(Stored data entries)
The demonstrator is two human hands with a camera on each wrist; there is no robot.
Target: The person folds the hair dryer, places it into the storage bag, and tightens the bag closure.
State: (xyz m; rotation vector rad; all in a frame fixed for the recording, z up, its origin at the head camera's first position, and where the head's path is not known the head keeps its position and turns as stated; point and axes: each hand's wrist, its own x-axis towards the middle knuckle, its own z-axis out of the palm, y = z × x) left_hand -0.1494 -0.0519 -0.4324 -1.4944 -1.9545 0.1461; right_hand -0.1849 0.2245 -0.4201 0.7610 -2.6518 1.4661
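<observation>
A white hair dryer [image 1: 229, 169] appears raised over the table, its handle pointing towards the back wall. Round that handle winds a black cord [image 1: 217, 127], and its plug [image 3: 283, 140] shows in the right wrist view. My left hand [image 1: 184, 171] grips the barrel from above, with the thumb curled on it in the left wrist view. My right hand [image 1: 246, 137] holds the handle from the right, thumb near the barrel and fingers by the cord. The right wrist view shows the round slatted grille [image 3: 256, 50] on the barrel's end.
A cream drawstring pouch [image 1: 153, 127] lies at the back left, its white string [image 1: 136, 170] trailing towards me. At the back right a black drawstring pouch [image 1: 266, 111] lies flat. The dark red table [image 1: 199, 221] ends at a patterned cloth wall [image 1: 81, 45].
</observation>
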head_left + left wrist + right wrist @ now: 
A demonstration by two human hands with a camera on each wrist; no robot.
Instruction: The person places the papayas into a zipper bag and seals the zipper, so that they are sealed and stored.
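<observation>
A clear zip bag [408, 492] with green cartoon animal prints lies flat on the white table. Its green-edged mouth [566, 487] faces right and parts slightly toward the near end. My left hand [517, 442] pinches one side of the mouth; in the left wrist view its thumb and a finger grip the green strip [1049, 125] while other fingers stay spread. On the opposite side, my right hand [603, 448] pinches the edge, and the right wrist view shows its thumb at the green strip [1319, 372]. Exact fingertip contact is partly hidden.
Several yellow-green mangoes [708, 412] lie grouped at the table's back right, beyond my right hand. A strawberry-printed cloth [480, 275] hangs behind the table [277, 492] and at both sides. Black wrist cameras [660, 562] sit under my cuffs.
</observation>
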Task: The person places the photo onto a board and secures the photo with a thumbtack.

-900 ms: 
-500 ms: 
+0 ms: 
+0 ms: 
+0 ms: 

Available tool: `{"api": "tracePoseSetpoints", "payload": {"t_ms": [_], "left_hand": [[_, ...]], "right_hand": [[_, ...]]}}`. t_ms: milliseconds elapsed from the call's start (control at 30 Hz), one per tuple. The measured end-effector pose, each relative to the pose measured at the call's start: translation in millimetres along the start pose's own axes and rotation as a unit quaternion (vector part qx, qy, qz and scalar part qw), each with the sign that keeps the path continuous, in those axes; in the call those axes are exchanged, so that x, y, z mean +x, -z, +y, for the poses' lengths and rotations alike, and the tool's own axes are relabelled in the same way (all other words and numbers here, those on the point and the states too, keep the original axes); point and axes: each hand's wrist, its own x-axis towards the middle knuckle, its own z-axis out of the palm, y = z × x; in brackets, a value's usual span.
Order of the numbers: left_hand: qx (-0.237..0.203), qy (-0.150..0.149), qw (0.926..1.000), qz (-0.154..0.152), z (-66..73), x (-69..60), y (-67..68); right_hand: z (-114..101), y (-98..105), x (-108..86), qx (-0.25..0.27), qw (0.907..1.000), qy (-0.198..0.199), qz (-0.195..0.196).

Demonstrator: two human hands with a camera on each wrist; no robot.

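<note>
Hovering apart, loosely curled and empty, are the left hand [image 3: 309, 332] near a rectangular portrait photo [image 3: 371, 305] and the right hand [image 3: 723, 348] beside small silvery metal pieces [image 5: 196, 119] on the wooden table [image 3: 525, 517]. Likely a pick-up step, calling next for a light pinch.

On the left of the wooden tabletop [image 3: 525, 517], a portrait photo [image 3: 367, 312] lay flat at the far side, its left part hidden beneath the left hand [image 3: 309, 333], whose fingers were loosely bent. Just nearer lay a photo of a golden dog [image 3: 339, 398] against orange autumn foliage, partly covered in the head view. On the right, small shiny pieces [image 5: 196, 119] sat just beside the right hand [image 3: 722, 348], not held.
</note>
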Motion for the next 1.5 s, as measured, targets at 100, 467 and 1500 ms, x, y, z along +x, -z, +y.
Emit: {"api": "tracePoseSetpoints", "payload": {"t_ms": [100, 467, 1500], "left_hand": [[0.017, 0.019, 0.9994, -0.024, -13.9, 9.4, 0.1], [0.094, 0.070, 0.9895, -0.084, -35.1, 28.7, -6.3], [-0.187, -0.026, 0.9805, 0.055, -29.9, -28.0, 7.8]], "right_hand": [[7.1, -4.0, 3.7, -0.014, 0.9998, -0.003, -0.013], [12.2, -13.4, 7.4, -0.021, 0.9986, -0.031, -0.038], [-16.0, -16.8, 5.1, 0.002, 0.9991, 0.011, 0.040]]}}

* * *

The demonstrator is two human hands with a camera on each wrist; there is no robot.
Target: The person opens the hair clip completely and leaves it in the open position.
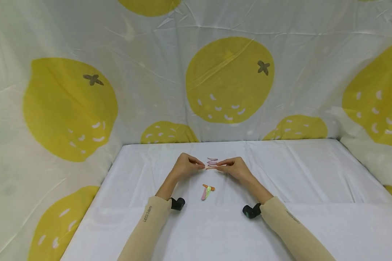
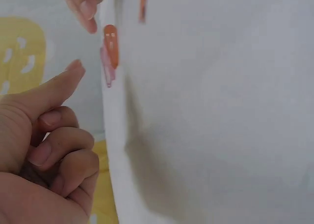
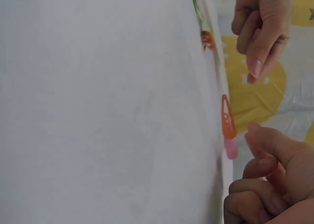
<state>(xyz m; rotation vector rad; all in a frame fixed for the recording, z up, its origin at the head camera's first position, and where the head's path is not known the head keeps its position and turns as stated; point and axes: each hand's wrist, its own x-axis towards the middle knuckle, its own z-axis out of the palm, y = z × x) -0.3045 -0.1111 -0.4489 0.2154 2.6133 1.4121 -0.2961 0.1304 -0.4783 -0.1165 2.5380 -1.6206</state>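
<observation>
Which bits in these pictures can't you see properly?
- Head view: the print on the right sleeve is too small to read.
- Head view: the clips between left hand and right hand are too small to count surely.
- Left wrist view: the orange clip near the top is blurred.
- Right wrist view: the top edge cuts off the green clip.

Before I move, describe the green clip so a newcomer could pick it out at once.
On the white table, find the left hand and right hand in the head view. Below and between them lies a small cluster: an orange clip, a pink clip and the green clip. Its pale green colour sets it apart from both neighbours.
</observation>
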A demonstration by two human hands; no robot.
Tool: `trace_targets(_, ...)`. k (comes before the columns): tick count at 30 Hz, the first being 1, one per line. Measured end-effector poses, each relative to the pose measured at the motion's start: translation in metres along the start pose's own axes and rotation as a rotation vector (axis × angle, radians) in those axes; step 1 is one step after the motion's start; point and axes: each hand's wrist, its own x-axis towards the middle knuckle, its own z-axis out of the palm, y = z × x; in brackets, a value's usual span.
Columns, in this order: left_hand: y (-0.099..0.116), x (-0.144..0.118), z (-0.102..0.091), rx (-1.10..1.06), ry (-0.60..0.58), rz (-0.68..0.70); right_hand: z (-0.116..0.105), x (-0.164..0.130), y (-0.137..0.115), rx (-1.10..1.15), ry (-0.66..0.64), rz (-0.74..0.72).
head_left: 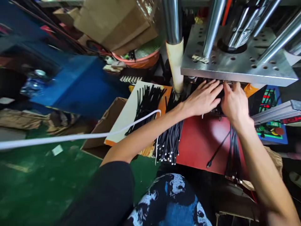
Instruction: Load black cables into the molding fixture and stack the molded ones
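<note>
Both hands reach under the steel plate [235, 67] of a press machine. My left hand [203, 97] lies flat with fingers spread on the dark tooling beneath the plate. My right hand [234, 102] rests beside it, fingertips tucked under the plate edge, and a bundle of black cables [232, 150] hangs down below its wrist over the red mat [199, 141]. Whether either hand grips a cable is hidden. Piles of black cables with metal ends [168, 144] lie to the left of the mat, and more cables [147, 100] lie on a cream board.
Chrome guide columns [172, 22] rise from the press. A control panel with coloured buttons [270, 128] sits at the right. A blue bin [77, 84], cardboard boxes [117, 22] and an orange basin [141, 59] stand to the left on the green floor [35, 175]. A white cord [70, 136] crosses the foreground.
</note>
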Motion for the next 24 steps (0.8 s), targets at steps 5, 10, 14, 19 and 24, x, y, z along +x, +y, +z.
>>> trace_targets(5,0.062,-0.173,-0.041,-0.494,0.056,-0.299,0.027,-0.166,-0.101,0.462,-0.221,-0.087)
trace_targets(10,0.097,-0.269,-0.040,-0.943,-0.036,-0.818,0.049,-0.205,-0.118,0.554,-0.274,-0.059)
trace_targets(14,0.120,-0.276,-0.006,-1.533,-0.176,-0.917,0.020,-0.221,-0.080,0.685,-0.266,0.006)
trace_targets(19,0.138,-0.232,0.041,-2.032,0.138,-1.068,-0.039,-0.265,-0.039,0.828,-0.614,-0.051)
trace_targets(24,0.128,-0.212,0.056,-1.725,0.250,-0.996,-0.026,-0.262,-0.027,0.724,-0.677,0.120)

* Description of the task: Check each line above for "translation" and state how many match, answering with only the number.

* Written response: 2